Even without a cut to violence, any happy moment in the teaser will inevitably be framed by the shows" [Buffy and Angel] credits, which recycle predominantly dark scenes overlain by sudden energetic bursts of action. (103)

 

The teaser, then, stands in dramatic juxtaposition to the initial montage (that reframes the past of Buffy to re-contextualise the present), and with the opening credits.
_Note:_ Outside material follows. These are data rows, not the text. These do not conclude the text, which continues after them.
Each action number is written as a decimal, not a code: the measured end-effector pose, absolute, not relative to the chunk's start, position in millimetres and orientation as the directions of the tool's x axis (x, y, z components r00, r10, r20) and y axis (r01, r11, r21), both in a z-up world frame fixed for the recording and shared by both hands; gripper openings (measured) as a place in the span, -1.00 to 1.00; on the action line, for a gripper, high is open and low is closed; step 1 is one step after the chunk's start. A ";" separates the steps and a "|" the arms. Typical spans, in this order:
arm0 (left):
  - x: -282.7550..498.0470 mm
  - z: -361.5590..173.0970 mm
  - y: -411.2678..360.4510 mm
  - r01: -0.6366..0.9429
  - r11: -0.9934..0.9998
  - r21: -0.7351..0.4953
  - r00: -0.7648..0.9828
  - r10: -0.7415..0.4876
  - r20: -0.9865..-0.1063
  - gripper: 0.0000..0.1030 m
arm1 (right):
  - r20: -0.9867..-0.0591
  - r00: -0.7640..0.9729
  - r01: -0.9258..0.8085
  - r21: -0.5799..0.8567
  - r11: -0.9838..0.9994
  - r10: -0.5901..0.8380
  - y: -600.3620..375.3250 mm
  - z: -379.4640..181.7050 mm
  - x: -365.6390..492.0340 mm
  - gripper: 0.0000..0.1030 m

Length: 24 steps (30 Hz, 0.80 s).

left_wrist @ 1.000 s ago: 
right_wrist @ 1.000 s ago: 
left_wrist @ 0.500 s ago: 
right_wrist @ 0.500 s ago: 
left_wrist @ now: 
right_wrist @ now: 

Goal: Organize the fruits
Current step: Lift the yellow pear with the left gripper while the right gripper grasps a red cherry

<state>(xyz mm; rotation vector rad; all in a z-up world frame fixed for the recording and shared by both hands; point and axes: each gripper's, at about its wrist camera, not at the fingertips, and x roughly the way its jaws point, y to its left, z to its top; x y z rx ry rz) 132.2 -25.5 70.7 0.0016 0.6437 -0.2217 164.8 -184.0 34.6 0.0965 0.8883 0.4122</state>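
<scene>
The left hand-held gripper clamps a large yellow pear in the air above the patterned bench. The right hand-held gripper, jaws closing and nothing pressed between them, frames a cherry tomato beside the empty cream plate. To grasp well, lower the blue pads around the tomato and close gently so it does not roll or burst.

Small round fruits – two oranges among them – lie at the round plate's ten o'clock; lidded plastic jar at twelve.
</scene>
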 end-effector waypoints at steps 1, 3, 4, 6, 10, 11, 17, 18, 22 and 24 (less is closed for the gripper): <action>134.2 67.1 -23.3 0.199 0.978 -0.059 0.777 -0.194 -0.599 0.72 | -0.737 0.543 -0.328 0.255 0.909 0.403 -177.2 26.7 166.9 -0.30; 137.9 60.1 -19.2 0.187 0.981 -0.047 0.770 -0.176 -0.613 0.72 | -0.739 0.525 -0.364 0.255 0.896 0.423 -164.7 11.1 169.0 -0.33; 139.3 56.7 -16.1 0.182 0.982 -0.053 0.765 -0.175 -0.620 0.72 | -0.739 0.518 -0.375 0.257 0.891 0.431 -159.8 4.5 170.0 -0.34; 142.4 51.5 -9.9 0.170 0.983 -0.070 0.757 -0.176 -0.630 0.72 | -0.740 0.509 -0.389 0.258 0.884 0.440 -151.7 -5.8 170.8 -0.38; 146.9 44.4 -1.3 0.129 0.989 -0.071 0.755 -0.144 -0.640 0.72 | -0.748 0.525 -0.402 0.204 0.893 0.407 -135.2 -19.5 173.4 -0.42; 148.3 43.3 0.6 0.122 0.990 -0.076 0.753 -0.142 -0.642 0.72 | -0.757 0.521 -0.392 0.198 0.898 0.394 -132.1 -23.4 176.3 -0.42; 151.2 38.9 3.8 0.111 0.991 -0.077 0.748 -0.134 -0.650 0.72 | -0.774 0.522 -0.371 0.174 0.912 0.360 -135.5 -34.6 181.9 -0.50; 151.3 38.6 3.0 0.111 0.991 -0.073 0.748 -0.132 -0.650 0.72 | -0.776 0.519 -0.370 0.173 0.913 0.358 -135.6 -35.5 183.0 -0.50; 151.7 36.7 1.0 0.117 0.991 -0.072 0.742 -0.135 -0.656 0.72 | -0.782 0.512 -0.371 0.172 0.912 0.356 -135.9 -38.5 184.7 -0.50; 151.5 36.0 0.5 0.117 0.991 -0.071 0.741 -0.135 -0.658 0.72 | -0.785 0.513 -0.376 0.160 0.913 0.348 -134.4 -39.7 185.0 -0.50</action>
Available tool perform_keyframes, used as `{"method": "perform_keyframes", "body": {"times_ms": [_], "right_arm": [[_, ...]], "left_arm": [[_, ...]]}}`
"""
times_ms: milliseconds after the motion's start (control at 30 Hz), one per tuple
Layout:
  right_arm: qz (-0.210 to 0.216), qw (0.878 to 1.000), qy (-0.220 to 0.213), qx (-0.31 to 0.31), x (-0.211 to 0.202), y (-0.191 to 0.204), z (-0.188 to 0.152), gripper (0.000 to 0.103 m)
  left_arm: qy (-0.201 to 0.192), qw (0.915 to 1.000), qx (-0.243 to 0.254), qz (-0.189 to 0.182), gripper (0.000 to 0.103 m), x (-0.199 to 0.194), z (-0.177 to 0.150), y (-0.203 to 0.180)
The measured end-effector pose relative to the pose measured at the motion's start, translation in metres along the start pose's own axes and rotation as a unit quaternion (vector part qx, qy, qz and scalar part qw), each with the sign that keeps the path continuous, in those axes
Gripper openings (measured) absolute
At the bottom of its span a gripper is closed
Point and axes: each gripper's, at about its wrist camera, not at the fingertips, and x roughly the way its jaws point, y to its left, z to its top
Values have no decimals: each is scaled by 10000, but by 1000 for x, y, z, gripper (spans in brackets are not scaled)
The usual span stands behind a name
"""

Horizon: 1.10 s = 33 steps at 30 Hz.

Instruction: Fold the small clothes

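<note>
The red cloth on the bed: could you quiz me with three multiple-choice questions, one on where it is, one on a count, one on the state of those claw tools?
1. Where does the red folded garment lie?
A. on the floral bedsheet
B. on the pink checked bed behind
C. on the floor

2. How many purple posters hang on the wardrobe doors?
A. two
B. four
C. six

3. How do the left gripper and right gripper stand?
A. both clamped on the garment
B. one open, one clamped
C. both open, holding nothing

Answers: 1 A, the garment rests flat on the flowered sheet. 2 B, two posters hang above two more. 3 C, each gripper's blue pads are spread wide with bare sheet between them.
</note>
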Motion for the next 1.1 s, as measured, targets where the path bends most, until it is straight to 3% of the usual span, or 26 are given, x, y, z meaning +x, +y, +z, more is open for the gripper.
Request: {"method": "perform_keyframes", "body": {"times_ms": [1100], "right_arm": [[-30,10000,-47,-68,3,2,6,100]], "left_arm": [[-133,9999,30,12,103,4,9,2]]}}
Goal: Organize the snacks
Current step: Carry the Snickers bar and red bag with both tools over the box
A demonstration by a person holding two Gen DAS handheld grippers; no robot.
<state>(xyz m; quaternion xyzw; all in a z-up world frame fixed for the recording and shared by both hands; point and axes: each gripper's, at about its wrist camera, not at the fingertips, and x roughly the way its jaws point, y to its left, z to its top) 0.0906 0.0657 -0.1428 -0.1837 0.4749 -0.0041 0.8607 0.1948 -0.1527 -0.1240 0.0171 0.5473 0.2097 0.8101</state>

(26) "Restless" (4022) has no teaser section. After the "previously" section we move straight to the credits and thence to the commercials. In itself this provides a moment of defamiliarisation for anyone who has watched the show regularly. The already strong expectation of an unusual episode is augmented by this formal shift. This formal choice has the effect, by doing, literally, nothing, of furthering the audience's potential excitement or anxiety with respect of the episode (on a first viewing, in sequence, anyway). It is useful to note, however, that this aesthetic moment (the attributes of which work as I have described and are, therefore, properly part of the artistry of the show) comes about due to pragmatic requirements. There were such a lot of guest appearances on this episode that the contractual requirements regarding the placement of actor's names meant that a teaser before the credits was simply impossible.[17] An external, legal responsibility has an effect on a formal expectation that influences the viewer's response to the opening of an episode whose position within a seasonal structure is already curious. So, lacking a teaser, we head straight into the credits.[18]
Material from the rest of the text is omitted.